Richard Village, Strategy Director, Smith &+ Village says: “With this project, we’ve moved beyond the mysticism of traditional terroir-based marketing and found a voice that works for the consumers, the winemakers and the retailers. While we approached the work with consumer desires out in front, interestingly, the individual vineyards who produce Harvey Nichols own wine have really gone with it and are thrilled with the results.”
The verbal language used is accessibly delightful. The South African Chenin Blanc summons ‘Atlantic breezes and vines hit by the first morning sun of the Cape’, while the Argentinian Malbec is a ‘sensual tango on your taste buds’. Style and attitude come to the fore, connecting with consumers focused on enjoyment and fashion. The wines are able to shine with individual character, while hanging together as a collection.
Catherine Bewick, Head of Client Services at Smith &+ Village, who has wide experience in the wine industry, says: “The wine industry tends to rely heavily on the personal sell, with the consumer guided in their choice, particularly in the on-trade but also in independent retail. As sales move more towards online, brands don’t have that personal touch to rely on, buying decisions are made very quickly and so you need to get so much out of what is a very short interaction. Smith &+ Village created a compelling brand story for Harvey Nichols wines that powerfully engages customers across the full range of touch points.”
Food and drink meet fashion
The range is part of Smith &+ Village’s ongoing reimagination of food and drink for the iconic department store. The agency’s repositioning means the range behaves much more like a fashion and lifestyle brand, summed up as a ‘fearlessly stylish collection of gifts you can eat’ The ground-breaking work has delighted a new generation of tastemakers and fashion mavens, restoring confidence in the Harvey Nichols food brand internally and driving sales, particularly online.

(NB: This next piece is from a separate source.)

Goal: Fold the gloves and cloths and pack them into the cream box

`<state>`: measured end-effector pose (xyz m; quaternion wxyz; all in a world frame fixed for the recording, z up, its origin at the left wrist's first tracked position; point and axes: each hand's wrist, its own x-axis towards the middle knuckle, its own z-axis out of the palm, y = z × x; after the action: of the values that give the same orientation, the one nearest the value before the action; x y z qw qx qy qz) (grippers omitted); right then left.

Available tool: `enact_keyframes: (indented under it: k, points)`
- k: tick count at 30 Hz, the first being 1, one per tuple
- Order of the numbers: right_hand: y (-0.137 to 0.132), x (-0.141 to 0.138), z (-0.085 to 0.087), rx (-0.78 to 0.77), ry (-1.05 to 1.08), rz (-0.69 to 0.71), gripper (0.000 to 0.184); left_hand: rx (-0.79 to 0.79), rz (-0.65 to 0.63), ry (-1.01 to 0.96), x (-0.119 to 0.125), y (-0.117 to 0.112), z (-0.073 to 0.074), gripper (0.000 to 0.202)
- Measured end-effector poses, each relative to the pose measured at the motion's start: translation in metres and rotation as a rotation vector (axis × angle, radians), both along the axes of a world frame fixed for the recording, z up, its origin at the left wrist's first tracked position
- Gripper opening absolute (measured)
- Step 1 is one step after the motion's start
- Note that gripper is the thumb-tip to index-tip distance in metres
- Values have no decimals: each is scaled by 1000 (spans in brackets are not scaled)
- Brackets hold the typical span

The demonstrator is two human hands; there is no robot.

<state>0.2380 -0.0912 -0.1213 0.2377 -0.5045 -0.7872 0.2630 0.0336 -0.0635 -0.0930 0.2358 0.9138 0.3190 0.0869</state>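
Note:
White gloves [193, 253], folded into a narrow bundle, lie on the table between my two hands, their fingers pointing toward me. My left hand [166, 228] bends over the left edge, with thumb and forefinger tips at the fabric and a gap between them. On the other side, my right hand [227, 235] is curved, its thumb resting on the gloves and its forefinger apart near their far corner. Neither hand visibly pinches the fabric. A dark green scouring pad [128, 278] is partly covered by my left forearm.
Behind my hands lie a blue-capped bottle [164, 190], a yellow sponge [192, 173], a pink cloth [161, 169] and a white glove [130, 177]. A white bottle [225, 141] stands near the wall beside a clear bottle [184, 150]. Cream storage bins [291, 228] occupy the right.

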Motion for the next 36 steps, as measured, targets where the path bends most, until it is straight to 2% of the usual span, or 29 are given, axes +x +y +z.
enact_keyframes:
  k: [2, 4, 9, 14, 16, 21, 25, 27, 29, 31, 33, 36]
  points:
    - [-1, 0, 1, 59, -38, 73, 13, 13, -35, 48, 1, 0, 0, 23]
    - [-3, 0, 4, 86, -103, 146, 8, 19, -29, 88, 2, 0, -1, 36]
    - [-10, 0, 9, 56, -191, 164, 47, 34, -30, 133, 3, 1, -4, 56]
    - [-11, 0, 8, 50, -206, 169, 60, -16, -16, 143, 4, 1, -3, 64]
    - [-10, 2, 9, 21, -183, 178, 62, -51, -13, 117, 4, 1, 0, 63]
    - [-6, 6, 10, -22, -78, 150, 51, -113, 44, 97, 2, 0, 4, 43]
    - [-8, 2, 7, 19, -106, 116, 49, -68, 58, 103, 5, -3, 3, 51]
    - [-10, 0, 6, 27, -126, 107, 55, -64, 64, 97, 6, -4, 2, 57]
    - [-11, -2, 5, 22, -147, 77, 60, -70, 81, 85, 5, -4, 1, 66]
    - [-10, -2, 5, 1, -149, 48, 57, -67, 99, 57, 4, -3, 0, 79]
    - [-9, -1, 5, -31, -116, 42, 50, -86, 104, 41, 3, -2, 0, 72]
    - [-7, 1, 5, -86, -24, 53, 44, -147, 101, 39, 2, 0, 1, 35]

Robert Graves, Head of Buying, Food & Beverage at Harvey Nichols said. “Falling within the overarching sense of ‘food and drink meets fashion’, Smith &+ Village’s strategy for our wine plays to the fearlessly stylish quality of the Harvey Nichols brand. And because of this, we could treat wine in a totally new way. The work allows us to absolutely represent the quality of the wine, but present it in a way that nobody’s ever seen before, giving it a new lease of life.”
As food and drinks specialists, Smith &+ Village know what matters to today’s connoisseurs. Channelling the sensory and convivial aspects of consumption, the agency helps clients find their own aesthetic language and impactful graphic solutions that deliver the joyful anticipation of good taste.
The Harvey Nichols wine collection includes Bordeaux Sauvignon Blanc, Chablis, Reisling, Sancerre, Shiraz, Chianti, Champagne Brut, Champagne Brut Rosé, Prosecco and English Sparkling Brut Rosé.